Extraordinary Differential Equations #10

Calculus Level 3

Consider two reactants A and B in the following reaction in a 1:1 stoichiometric ratio to give product C : $A+B \rightarrow C$ The reaction is first order with respect to both A and B . You are given that the rate of formation of C is thus directly proportional to the concentrations of both A and B , i.e. we have the following differential equation: $Rate=\frac{d[C]}{dt}=k[A][B]$ where $[C]$ is the concentration of C (etc.), and $k$ is a proportionality constant called the rate constant . For this particular reaction $k=2.50\times10^{-4} \text{ dm}^{3} \text{ mol}^{-1} \text{ s}^{-1}$ . If the initial concentrations of A and B are 3 $\text{mol dm}^{-3}$ and 1 $\text{mol dm}^{-3}$ respectively, and that there is no C in the beginning, calculate the concentration of C in $\text{mol dm}^{-3}$ after 1 hour.

(This problem is part of the set Extraordinary Differential Equations .)

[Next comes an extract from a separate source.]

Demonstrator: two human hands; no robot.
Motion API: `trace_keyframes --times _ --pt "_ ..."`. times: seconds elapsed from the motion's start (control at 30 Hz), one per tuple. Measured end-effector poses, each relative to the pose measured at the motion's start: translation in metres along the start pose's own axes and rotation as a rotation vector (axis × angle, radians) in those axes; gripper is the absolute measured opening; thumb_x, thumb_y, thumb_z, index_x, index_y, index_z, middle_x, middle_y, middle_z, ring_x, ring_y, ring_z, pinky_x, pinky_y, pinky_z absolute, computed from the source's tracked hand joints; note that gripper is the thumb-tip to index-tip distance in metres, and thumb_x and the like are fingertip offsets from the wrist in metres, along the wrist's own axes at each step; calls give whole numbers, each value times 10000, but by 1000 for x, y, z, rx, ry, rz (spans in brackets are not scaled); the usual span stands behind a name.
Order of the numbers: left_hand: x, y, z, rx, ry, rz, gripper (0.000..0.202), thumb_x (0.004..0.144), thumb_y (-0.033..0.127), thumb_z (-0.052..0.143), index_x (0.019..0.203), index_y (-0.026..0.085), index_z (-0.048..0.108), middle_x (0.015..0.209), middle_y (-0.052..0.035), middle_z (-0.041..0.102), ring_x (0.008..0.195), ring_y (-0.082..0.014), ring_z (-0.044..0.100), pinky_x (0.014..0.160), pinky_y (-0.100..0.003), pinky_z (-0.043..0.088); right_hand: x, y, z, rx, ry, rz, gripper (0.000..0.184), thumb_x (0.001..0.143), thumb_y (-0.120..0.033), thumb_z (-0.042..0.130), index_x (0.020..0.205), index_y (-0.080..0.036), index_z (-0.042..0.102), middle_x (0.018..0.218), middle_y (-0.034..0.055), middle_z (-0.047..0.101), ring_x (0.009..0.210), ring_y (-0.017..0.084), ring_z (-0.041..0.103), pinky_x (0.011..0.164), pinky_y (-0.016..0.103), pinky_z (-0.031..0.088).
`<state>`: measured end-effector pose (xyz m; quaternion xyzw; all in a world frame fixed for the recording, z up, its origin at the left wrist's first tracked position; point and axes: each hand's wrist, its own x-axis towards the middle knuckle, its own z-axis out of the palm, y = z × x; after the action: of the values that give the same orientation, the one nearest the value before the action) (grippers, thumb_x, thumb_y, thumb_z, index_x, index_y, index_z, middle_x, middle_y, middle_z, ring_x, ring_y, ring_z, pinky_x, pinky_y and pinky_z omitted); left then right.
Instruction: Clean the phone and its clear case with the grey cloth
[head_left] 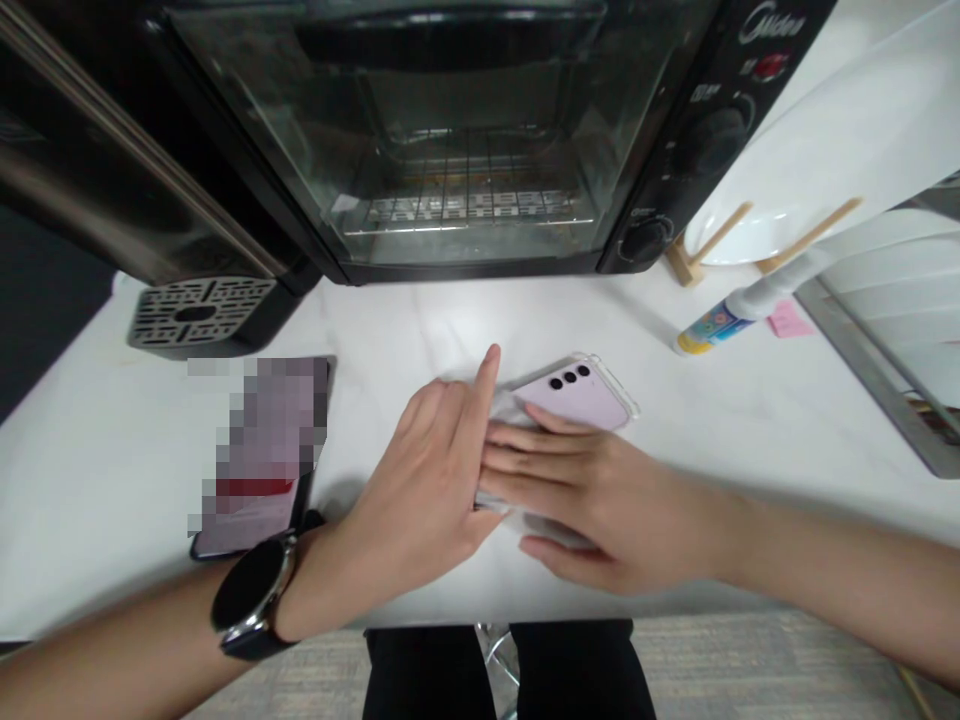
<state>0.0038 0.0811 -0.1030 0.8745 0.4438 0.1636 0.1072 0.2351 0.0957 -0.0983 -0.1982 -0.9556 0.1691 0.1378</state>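
A pale purple phone (555, 390) in a clear case lies on the white counter, camera side up, tilted toward the upper right. My left hand (442, 460) is closed round its left end, with the index finger sticking out and the thumb low by the edge. Over the phone's back, my right hand (577, 470) presses a thin white wipe (507, 408), its fingers close together and its thumb apart. Both hands meet at the wipe and hide most of it, along with the phone's lower part. A black watch (255, 590) is on my left wrist.
Left of my hands lies another phone (270, 450), its screen blurred out. A black toaster oven (465, 150) stands behind, beside a machine with a drip tray (202, 310). To the right are a spray bottle (720, 318), a wooden rack (686, 262) with a white dish, and a sink edge (877, 390).
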Motion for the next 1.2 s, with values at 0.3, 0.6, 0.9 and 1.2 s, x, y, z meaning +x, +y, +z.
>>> trace_keyframes --times 0.3,0.6,0.9,1.2 --pt "2 -9 1 92 39 -62 1156 927 472 675 1681 136 -135 1259 -172 566 1139 -372 525 1064 -599 456 -6 11 -11 -237 330 115 272 1050 -301 591 1142 -128 780 1183 72 813 1103 218 787 1089 397 601" --pt "1 -5 2 56 51 -76 1133 965 615 628 1692 183 -126 1227 -155 555 1125 -358 528 1035 -568 481 -5 18 1 -388 168 258 821 1043 -633 483 1540 21 485 1591 239 497 1475 364 520 1223 546 471" --pt "-2 -8 4 40 47 -53 1171 859 338 623 1670 160 -204 1226 -145 541 1132 -348 518 1095 -619 437 -3 6 -5 -49 152 -118 450 1084 -418 537 1375 -97 658 1442 52 692 1404 186 610 1336 404 315" --pt "1 -7 3 52 57 -92 1210 932 610 670 1680 175 -176 1252 -157 547 1153 -366 515 1086 -616 449 -8 17 -8 -536 225 382 734 1049 -608 487 1383 25 649 1412 239 671 1235 383 717 1070 548 603"
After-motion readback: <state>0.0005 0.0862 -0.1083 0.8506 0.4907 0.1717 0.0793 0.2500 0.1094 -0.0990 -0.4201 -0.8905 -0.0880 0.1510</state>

0.34 1.5E-3 0.044 0.88 7.5E-4 1.76

1 solution

Wee Xian Bin
Feb 4, 2017

First we rewrite the rate law into: $Rate=\frac{d[C]}{dt}=k(3-[C])(1-[C])$ which can be converted into separable form with partial fractions: $(\frac{1}{[C]-3}-\frac{1}{[C]-1}) \text{ }d[C]=2k \text{ }dt$ $\ln{([C]-3)}-\ln{([C]-1)}=2kt+c$ $\ln({\frac{[C]-3}{[C]-1}})=2kt+c$ where $c$ is the arbitrary constant of integration. To obtain the value of $c$ consider the initial condition $[C]=0$ when $t=0$ , thus $c=\ln3$ . After some algebraic manipulation we get $[C]=\frac{1-e^{(5\times10^{-4})t}}{1/3-e^{(5\times10^{-4})t}}$ Then the required concentration of C after an hour (3600 s) is $=0.88 \text{ mol dm}^{-3}$ .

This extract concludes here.